Povero Odifreddi, gioca a fare il grande pensatore laico, invece dimostra tutta la sua ignoranza. Intendiamoci, uno può pure scrivere delle opere di fantasia, ci mancherebbe altro, ma le incredibili, ed oggettive, sciocchezze che “spara” Odifreddi in questa “intervista” lo relegano inevitabilmente dietro la lavagna col cappello d’asino (tra l’altro “trofeo” a cui è abbonato).
Qualche esempio:
1) la storicità di Gesù di Nazaret è praticamente accettata da tutta la comunità accademica mondiale. Solo Odifreddi non lo sa;
2) Marco e Luca riportano, rispettivamente, la testimonianza di Pietro e Paolo, quindi attingono a testimonianze dirette;
3) L’espressione “sta scritto, ma io vi dico” non indica la supremazia della spiritualità sull’istituzione terrena, ma si riferisce alla promessa di Dio di portare a compimento la Legge attraverso il Messia. Il fatto poi che Gesù ha l’ardire di porsi sullo stesso piano della Legge Mosaica indica la sua divinità. Ma Odifreddi non sa queste cose….
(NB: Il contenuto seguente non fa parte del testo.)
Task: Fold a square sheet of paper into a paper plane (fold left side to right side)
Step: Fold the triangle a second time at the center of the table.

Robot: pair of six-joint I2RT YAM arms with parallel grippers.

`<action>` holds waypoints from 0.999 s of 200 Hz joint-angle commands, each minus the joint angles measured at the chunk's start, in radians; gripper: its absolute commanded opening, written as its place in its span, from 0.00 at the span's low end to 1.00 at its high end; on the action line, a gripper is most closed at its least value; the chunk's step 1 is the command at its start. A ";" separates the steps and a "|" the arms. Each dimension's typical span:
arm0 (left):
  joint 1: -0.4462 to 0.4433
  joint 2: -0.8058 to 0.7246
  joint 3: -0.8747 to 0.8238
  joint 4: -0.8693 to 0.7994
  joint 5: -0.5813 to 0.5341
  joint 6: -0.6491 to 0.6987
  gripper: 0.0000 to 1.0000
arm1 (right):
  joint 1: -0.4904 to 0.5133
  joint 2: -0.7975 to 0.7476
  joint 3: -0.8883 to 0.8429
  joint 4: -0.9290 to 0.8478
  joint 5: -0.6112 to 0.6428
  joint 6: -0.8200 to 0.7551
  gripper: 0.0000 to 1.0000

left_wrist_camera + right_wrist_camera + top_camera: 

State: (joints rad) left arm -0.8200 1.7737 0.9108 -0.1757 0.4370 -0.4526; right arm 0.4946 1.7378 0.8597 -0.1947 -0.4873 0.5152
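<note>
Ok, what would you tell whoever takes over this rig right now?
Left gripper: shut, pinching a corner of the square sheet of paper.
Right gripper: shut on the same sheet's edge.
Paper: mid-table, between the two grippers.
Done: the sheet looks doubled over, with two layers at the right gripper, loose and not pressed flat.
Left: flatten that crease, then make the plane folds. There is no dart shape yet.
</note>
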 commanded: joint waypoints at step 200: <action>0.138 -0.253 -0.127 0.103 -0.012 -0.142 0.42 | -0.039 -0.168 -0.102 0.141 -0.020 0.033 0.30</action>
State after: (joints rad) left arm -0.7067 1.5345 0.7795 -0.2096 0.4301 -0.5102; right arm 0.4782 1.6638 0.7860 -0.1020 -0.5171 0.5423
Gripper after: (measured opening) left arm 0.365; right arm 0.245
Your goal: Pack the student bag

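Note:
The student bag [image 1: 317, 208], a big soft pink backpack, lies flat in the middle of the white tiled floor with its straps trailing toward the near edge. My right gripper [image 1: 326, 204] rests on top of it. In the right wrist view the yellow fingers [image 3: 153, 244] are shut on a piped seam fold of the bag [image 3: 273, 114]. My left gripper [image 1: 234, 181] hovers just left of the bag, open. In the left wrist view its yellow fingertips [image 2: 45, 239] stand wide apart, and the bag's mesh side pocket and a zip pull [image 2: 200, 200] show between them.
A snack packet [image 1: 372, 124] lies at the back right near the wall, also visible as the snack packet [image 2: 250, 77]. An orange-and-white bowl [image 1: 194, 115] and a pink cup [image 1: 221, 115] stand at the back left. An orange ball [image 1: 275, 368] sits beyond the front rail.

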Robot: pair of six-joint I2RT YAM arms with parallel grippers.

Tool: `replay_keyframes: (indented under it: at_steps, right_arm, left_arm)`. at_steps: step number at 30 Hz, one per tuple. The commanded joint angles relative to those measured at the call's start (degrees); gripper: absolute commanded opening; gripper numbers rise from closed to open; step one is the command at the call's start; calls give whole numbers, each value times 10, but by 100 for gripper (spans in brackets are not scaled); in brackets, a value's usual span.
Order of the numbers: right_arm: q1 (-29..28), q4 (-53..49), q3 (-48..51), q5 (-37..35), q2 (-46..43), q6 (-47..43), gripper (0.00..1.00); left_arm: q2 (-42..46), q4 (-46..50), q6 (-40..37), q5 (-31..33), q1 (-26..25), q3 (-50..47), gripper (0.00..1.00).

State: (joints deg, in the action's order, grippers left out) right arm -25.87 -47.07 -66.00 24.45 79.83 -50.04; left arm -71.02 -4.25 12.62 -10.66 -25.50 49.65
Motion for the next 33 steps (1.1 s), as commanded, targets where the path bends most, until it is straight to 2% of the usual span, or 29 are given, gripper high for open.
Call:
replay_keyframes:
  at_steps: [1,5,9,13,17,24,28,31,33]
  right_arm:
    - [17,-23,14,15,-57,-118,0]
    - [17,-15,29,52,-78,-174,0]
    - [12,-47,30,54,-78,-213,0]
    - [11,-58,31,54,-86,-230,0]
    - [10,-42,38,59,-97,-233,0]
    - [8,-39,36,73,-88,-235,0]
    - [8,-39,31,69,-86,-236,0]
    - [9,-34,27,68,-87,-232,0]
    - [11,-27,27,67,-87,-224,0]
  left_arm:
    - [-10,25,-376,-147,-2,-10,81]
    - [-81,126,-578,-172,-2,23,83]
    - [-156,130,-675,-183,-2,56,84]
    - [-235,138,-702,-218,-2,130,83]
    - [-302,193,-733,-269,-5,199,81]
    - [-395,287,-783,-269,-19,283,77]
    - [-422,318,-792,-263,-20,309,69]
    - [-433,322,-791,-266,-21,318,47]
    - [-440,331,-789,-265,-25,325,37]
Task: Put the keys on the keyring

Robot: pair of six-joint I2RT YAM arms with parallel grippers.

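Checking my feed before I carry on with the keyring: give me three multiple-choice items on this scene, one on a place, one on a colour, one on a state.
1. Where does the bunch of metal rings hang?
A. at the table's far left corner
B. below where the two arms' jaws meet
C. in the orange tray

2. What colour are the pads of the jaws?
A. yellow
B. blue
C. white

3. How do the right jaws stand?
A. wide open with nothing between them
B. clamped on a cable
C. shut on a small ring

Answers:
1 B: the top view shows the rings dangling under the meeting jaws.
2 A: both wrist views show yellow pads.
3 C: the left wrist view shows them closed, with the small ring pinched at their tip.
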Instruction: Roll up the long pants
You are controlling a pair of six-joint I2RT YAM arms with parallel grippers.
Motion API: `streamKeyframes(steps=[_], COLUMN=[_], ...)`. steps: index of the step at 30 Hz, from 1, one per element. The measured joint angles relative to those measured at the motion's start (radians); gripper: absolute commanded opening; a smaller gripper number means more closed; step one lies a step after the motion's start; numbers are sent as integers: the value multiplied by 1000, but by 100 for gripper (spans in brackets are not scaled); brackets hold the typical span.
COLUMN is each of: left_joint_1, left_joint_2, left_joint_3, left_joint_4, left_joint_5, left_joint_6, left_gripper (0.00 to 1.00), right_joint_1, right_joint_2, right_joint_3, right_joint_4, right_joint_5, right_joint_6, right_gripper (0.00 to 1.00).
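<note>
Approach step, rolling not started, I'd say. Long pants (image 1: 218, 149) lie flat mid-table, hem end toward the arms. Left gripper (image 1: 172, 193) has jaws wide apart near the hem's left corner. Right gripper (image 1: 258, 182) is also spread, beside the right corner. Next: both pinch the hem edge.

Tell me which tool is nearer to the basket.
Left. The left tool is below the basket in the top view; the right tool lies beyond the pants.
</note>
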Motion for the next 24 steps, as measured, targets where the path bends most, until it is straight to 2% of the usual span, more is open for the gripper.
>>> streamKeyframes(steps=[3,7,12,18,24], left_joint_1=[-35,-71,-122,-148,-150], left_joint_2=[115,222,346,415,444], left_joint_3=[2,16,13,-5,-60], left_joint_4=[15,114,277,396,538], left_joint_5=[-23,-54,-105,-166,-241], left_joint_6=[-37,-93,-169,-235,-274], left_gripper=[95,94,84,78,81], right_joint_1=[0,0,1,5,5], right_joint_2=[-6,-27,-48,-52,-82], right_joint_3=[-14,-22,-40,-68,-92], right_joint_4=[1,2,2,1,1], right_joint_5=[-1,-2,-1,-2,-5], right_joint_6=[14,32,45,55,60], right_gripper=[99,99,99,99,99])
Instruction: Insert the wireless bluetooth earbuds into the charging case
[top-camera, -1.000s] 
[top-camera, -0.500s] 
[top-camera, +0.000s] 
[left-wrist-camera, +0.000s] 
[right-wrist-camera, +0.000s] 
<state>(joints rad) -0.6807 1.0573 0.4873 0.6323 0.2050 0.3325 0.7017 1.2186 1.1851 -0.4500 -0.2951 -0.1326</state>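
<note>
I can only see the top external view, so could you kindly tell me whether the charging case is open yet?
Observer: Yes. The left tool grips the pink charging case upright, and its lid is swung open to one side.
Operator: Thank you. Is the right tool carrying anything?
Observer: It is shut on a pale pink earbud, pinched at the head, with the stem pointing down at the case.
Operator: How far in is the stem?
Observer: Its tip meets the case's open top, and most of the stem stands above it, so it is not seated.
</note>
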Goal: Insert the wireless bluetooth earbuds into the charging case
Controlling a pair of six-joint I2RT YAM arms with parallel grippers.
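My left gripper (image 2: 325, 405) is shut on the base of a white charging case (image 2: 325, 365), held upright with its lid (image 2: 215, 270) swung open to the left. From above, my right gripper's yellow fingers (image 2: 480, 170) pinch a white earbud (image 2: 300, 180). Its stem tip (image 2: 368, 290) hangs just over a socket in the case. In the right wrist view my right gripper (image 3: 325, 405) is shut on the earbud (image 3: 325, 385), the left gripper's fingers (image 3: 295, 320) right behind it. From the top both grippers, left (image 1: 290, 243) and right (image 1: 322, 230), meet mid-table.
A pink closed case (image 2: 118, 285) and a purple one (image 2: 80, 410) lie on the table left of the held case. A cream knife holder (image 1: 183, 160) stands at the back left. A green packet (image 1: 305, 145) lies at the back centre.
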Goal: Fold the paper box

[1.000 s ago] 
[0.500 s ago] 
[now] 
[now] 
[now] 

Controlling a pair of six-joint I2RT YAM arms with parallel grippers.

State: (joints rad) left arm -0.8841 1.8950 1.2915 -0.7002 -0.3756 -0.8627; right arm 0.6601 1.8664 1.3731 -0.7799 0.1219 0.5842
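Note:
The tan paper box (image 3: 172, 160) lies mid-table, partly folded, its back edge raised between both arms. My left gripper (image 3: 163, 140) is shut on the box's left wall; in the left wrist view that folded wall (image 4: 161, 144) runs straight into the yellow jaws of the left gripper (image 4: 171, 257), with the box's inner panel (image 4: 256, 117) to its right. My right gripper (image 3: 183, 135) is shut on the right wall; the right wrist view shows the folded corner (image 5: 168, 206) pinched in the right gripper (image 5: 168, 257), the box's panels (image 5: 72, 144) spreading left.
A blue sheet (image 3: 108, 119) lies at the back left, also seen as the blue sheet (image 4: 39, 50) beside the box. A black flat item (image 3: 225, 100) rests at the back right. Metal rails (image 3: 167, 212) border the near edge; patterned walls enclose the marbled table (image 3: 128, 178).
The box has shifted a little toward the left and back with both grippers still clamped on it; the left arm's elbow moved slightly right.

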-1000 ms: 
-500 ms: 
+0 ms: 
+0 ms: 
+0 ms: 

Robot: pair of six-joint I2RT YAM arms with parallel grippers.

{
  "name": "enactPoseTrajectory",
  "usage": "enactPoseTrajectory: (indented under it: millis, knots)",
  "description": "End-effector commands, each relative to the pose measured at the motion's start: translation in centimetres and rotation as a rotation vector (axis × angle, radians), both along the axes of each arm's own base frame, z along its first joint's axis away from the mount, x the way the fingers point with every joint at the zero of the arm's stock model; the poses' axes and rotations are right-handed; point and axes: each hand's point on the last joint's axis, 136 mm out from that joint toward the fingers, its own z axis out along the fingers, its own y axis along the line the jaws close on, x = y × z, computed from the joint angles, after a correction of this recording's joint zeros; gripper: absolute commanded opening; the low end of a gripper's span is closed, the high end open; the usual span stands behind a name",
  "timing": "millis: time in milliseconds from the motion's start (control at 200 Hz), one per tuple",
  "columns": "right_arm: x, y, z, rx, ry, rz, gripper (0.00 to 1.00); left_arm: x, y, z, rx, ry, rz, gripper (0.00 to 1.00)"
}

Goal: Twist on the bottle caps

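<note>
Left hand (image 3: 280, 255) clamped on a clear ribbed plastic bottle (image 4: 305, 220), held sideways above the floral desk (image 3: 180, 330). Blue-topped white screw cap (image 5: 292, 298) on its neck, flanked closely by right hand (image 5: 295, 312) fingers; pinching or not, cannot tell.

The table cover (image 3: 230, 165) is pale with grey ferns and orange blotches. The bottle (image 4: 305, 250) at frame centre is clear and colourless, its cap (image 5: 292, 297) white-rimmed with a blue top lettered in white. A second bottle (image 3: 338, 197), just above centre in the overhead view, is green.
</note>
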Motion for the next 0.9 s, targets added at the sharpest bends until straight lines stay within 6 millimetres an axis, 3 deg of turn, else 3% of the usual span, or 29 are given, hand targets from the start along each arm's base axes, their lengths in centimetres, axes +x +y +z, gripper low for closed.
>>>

4) Secondo quel genio di Odifreddi il cristianesimo sarebbe stato inventato da Paolo, e allora a quali fantomatici cristiani di Roma scriveva Paolo? Città in cui non era mai stato fino ad allora;
5) Per Odifreddi il Cristianesimo è religione di morte perchè venera la croce come strumento di salvezza. Molto meglio il laicismo che trova nella morte la soluzione per ogni problema: aborto, eutanasia, fecondazione artificiale, ….;
6) Odifreddi è un ignorante seriale, non solo non sa nulla di storia, ma difetta pure di teologia. Lo sanno anche i sassi che per i cristiani la creazione è stata rovinata dal peccato dell’uomo e che i miracoli servono solo per alimentare la fede;
Bah, mi fermo qui, Odifreddi, in fondo, fa tenerezza. Le sue argomentazioni sono di una banalità e di così basso profilo che mi sembra quasi di stare a bacchettare un bambino. Non fa per me.